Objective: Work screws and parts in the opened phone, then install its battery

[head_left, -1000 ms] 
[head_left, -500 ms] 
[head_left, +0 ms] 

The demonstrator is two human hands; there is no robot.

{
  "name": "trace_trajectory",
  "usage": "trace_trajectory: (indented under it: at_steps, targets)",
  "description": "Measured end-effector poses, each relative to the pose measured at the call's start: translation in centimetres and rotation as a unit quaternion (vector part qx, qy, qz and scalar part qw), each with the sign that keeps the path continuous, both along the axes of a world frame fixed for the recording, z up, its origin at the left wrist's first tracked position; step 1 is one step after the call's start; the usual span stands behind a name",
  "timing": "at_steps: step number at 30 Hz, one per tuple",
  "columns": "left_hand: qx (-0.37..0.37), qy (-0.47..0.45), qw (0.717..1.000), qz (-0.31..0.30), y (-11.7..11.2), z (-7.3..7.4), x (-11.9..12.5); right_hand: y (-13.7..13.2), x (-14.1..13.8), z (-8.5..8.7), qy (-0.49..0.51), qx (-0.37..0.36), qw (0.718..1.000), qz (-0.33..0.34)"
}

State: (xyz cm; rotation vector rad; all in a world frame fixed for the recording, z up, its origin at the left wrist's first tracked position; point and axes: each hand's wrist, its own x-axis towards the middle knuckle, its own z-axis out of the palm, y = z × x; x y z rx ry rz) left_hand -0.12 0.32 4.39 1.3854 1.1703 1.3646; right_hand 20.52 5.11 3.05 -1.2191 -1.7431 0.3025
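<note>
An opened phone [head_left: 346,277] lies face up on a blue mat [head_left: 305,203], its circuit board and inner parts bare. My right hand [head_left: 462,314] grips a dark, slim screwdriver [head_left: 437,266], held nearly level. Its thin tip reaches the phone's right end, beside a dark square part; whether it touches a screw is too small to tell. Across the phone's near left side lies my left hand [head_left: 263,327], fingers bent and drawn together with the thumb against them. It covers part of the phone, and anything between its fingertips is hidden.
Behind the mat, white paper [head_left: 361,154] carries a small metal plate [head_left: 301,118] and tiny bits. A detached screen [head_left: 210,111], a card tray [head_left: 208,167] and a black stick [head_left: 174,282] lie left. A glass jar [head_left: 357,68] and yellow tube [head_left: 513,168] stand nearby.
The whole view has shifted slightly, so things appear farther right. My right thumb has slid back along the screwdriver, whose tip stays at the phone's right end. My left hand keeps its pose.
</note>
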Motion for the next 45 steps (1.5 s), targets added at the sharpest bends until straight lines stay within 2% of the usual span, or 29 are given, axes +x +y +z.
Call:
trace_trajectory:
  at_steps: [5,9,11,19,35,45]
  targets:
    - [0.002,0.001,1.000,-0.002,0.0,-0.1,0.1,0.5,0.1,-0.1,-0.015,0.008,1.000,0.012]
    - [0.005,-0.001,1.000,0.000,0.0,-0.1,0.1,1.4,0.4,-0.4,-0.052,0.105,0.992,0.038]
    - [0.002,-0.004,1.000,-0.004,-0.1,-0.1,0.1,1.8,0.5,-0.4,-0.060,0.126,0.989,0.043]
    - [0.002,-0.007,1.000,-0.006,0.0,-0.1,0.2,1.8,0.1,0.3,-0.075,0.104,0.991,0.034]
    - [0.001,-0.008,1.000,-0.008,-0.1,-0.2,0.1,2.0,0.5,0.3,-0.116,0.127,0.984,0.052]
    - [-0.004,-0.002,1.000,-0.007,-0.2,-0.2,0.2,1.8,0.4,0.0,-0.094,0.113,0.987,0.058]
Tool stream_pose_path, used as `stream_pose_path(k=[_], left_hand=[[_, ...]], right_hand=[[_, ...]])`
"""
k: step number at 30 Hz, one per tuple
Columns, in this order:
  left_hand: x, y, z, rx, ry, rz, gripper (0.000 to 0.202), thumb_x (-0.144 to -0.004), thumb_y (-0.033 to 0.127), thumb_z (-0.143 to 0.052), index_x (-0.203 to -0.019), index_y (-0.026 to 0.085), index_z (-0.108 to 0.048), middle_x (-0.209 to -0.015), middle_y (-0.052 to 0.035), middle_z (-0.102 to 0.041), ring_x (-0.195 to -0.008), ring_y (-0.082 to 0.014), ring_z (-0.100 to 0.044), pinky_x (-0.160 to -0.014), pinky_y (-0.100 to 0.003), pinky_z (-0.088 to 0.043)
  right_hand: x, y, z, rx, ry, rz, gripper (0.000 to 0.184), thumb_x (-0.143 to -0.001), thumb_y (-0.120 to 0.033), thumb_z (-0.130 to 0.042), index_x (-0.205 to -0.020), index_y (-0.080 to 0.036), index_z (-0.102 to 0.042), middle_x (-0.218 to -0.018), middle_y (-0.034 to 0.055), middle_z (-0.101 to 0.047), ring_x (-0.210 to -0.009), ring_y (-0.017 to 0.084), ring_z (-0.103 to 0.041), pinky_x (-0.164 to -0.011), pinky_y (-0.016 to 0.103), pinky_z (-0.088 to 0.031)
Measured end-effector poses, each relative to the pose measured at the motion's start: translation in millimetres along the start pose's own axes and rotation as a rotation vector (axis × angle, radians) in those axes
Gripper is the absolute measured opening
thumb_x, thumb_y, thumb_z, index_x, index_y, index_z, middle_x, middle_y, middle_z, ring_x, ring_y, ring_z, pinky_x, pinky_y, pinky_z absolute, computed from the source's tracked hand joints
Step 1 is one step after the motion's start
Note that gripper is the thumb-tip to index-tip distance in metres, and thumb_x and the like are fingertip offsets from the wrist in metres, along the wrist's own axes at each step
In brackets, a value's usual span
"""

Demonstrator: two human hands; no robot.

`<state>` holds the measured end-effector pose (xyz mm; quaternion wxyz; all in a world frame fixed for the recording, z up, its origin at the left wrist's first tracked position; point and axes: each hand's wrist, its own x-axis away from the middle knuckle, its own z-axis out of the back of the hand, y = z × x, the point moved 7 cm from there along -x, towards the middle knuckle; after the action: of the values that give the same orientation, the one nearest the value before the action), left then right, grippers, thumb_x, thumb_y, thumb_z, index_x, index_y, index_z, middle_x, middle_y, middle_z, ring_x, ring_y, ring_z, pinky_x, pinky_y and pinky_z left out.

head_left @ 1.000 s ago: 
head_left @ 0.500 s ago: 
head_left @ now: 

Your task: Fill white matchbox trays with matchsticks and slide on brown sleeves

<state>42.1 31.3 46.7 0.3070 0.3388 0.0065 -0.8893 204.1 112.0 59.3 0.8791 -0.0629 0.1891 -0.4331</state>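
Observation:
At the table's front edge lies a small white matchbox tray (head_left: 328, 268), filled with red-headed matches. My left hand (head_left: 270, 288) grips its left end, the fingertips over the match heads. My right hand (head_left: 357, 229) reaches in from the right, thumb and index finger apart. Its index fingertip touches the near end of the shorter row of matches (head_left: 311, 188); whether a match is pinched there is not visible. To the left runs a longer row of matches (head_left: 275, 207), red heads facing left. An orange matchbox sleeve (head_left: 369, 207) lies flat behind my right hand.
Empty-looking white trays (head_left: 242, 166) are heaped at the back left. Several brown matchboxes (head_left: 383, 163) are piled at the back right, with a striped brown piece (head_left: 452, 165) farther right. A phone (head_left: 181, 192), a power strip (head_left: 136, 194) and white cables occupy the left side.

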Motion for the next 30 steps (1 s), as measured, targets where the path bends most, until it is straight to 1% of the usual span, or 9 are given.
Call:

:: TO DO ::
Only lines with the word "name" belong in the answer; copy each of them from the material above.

:: FINISHED TASK ::
  "name": "trace_trajectory",
  "description": "Measured end-effector poses, each relative to the pose measured at the call's start: translation in centimetres and rotation as a unit quaternion (vector part qx, qy, qz and scalar part qw), each with the sign that keeps the path continuous, both along the axes of a world frame fixed for the recording, z up, its origin at the left wrist's first tracked position; step 1 is one step after the call's start; the usual span stands behind a name",

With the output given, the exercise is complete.